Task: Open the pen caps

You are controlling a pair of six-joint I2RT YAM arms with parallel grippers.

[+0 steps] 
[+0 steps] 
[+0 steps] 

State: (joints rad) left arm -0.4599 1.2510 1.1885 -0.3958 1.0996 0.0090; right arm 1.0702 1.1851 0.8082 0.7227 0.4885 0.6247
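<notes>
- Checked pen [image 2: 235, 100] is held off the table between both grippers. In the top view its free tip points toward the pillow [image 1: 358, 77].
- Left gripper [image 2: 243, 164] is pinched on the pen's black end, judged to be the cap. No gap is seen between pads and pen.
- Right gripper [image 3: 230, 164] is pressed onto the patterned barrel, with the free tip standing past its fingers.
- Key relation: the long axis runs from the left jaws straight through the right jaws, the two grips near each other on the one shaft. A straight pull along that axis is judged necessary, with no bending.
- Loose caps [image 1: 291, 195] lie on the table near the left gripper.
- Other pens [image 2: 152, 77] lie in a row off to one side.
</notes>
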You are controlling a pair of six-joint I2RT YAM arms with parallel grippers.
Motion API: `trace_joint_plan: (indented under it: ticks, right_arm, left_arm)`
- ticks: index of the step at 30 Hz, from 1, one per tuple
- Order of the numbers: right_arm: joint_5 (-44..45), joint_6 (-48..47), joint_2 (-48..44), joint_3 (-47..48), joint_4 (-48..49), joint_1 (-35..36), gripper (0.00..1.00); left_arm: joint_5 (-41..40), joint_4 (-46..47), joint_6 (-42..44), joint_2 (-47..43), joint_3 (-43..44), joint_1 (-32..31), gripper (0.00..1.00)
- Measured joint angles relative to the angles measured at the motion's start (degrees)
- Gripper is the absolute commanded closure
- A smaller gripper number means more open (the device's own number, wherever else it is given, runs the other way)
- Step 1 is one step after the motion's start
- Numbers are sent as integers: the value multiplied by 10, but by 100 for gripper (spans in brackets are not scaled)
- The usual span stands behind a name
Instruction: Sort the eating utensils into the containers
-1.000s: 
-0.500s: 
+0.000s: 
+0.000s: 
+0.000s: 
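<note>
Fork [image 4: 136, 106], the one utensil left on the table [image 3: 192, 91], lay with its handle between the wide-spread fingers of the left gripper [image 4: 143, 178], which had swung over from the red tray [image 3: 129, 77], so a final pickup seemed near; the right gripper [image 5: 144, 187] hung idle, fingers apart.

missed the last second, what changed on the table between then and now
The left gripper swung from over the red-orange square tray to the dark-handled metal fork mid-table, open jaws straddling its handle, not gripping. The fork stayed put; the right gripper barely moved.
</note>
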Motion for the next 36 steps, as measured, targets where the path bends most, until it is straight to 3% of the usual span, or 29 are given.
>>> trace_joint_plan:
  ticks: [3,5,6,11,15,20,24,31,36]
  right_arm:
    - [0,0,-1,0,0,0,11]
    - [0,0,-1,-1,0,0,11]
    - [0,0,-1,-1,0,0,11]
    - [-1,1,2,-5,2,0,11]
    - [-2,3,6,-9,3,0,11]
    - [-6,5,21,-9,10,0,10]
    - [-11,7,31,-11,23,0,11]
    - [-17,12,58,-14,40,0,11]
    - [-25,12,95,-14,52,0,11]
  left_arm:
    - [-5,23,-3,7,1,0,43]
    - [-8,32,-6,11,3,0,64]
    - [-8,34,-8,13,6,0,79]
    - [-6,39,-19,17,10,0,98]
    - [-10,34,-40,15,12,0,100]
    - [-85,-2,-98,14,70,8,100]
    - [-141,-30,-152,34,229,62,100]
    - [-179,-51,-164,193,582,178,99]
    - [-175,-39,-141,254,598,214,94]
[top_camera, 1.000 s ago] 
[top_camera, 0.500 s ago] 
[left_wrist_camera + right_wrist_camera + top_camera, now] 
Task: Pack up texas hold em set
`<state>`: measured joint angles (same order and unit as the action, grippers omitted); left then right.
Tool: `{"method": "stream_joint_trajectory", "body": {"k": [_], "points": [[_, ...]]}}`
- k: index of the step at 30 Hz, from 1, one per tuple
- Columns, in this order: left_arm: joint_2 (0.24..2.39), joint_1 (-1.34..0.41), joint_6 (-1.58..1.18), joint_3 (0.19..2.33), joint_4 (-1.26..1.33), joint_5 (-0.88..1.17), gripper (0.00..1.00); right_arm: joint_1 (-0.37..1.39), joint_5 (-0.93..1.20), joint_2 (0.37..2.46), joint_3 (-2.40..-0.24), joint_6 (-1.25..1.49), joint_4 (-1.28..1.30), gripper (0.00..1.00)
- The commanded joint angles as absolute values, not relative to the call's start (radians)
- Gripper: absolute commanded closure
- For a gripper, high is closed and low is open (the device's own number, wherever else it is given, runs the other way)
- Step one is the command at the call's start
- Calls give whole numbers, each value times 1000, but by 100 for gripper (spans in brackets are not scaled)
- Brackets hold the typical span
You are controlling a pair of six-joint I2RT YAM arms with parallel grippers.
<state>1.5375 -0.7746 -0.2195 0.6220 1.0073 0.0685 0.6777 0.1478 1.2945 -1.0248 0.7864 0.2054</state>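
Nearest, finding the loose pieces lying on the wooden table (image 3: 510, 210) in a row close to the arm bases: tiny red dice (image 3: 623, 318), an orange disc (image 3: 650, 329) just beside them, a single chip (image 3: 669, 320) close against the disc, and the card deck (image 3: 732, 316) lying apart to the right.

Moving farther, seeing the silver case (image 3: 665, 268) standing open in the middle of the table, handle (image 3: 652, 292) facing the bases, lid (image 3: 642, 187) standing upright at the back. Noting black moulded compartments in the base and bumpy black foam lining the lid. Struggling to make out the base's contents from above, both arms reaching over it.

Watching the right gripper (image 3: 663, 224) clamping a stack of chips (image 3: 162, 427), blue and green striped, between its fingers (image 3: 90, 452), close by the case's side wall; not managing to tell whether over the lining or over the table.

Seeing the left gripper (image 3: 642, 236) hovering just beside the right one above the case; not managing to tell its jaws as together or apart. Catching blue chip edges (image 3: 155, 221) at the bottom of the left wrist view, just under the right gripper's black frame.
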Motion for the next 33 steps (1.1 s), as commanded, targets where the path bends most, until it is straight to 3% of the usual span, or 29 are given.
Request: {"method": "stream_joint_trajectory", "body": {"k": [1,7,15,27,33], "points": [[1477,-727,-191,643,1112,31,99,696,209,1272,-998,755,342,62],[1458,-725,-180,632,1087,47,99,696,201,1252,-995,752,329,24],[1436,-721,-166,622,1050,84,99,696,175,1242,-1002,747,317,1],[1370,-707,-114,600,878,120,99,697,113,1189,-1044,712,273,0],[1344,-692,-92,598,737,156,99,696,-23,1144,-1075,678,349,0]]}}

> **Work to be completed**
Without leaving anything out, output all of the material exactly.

> **Problem solution**
Task: Open the pen caps

You are controlling a pair of six-joint I2RT YAM arms with parallel grippers.

[+0 steps] 
[+0 steps] 
[+0 steps] 

State: (joints rad) left arm -0.4599 1.2510 1.1885 -0.3958 1.0996 0.0090; right arm 1.0702 1.1851 0.8082 0.7227 0.4885 0.6247
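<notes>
- Checked pen [image 2: 235, 100] is held off the table between both grippers. In the top view its free tip points toward the pillow [image 1: 358, 77].
- Left gripper [image 2: 243, 164] is pinched on the pen's black end, judged to be the cap. No gap is seen between pads and pen.
- Right gripper [image 3: 230, 164] is pressed onto the patterned barrel, with the free tip standing past its fingers.
- Key relation: the long axis runs from the left jaws straight through the right jaws, the two grips near each other on the one shaft. A straight pull along that axis is judged necessary, with no bending.
- Loose caps [image 1: 291, 195] lie on the table near the left gripper.
- Other pens [image 2: 152, 77] lie in a row off to one side.
</notes>
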You are controlling a pair of six-joint I2RT YAM arms with parallel grippers.
Motion API: `trace_joint_plan: (indented under it: ticks, right_arm, left_arm)`
- ticks: index of the step at 30 Hz, from 1, one per tuple
- Order of the numbers: right_arm: joint_5 (-44..45), joint_6 (-48..47), joint_2 (-48..44), joint_3 (-47..48), joint_4 (-48..49), joint_1 (-35..36), gripper (0.00..1.00); left_arm: joint_5 (-41..40), joint_4 (-46..47), joint_6 (-42..44), joint_2 (-47..43), joint_3 (-43..44), joint_1 (-32..31), gripper (0.00..1.00)
- Measured joint angles relative to the angles measured at the motion's start (degrees)
- Gripper is the absolute commanded closure
- A smaller gripper number means more open (the device's own number, wherever else it is given, runs the other way)
- Step 1 is one step after the motion's start
- Numbers are sent as integers: the value multiplied by 10, but by 100 for gripper (spans in brackets are not scaled)
- The usual span stands behind a name
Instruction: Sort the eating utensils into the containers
-1.000s: 
-0.500s: 
+0.000s: 
+0.000s: 
+0.000s: 
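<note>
Fork [image 4: 136, 106], the one utensil left on the table [image 3: 192, 91], lay with its handle between the wide-spread fingers of the left gripper [image 4: 143, 178], which had swung over from the red tray [image 3: 129, 77], so a final pickup seemed near; the right gripper [image 5: 144, 187] hung idle, fingers apart.

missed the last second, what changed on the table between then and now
The left gripper swung from over the red-orange square tray to the dark-handled metal fork mid-table, open jaws straddling its handle, not gripping. The fork stayed put; the right gripper barely moved.
</note>
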Motion for the next 36 steps, as measured, targets where the path bends most, until it is straight to 3% of the usual span, or 29 are given.
>>> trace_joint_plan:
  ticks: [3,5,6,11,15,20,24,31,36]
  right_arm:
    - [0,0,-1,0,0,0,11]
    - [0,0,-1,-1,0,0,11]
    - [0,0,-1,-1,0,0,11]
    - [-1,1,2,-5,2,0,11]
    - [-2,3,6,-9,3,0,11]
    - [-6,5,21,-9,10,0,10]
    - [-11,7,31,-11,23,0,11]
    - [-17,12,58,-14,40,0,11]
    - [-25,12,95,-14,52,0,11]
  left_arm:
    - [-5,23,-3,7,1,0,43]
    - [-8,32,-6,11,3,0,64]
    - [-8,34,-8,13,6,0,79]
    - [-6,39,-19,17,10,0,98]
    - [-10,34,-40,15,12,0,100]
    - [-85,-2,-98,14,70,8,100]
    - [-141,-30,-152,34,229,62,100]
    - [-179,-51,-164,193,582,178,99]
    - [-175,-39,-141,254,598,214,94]
[top_camera, 1.000 s ago] 
[top_camera, 0.500 s ago] 
[left_wrist_camera + right_wrist_camera + top_camera, now] 
Task: Pack up texas hold em set
`<state>`: measured joint angles (same order and unit as the action, grippers omitted); left then right.
Tool: `{"method": "stream_joint_trajectory", "body": {"k": [_], "points": [[_, ...]]}}`
- k: index of the step at 30 Hz, from 1, one per tuple
- Columns, in this order: left_arm: joint_2 (0.24..2.39), joint_1 (-1.34..0.41), joint_6 (-1.58..1.18), joint_3 (0.19..2.33), joint_4 (-1.26..1.33), joint_5 (-0.88..1.17), gripper (0.00..1.00); right_arm: joint_1 (-0.37..1.39), joint_5 (-0.93..1.20), joint_2 (0.37..2.46), joint_3 (-2.40..-0.24), joint_6 (-1.25..1.49), joint_4 (-1.28..1.30), gripper (0.00..1.00)
- The commanded joint angles as absolute values, not relative to the call's start (radians)
- Gripper: absolute commanded closure
- For a gripper, high is closed and low is open (the device's own number, wherever else it is given, runs the other way)
- Step one is the command at the call's start
- Calls give whole numbers, each value times 1000, but by 100 for gripper (spans in brackets are not scaled)
- Brackets hold the typical span
You are controlling a pair of six-joint I2RT YAM arms with parallel grippers.
<state>1.5375 -0.7746 -0.2195 0.6220 1.0073 0.0685 0.6777 0.1478 1.2945 -1.0248 0.7864 0.2054</state>
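Nearest, finding the loose pieces lying on the wooden table (image 3: 510, 210) in a row close to the arm bases: tiny red dice (image 3: 623, 318), an orange disc (image 3: 650, 329) just beside them, a single chip (image 3: 669, 320) close against the disc, and the card deck (image 3: 732, 316) lying apart to the right.

Moving farther, seeing the silver case (image 3: 665, 268) standing open in the middle of the table, handle (image 3: 652, 292) facing the bases, lid (image 3: 642, 187) standing upright at the back. Noting black moulded compartments in the base and bumpy black foam lining the lid. Struggling to make out the base's contents from above, both arms reaching over it.

Watching the right gripper (image 3: 663, 224) clamping a stack of chips (image 3: 162, 427), blue and green striped, between its fingers (image 3: 90, 452), close by the case's side wall; not managing to tell whether over the lining or over the table.

Seeing the left gripper (image 3: 642, 236) hovering just beside the right one above the case; not managing to tell its jaws as together or apart. Catching blue chip edges (image 3: 155, 221) at the bottom of the left wrist view, just under the right gripper's black frame.
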Motion for the next 33 steps (1.1 s), as commanded, targets where the path bends most, until it is straight to 3% of the usual span, or 29 are given.
Request: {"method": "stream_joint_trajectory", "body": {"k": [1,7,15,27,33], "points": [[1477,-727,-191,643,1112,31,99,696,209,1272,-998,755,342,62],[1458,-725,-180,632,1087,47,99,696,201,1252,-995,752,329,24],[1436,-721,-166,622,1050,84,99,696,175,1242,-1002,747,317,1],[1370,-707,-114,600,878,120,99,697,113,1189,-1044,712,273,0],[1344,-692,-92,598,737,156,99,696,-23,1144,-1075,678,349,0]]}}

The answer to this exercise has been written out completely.